- _Your objective_: Count the lines in the data below where the string "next" occurs, please, and give the number alone.

- _The data_:
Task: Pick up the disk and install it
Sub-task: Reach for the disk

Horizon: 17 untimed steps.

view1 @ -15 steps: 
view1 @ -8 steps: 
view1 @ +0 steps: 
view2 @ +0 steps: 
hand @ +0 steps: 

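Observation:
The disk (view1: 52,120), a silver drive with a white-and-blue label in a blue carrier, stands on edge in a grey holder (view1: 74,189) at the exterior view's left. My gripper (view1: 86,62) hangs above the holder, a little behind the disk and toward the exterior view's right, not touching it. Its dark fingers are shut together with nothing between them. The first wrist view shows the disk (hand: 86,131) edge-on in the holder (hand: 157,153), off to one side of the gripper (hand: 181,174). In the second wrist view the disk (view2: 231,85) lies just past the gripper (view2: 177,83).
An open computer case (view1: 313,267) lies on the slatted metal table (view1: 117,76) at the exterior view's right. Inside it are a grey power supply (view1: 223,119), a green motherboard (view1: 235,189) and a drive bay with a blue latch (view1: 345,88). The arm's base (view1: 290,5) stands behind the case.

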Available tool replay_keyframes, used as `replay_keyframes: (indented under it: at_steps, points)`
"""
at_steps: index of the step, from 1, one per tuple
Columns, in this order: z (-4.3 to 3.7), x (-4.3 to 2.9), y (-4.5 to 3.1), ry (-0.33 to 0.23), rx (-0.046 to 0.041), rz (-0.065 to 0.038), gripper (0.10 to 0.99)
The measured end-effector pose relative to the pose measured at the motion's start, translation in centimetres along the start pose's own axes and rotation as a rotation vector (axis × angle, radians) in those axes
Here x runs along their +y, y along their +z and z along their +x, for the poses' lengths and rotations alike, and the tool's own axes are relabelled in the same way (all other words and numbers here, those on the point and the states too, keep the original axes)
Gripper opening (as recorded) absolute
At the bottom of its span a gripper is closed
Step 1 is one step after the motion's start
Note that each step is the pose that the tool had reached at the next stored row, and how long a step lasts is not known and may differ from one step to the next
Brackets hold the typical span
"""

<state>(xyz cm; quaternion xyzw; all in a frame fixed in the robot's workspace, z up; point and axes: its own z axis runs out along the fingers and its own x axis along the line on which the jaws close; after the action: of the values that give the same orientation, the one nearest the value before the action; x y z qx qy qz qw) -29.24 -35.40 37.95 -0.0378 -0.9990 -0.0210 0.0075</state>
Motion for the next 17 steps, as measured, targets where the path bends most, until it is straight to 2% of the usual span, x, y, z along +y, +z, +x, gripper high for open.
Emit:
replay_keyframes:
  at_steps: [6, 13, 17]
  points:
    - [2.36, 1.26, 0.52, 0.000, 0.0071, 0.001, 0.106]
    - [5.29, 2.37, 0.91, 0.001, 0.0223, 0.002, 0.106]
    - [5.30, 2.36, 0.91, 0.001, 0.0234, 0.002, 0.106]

- _Finished task_: 2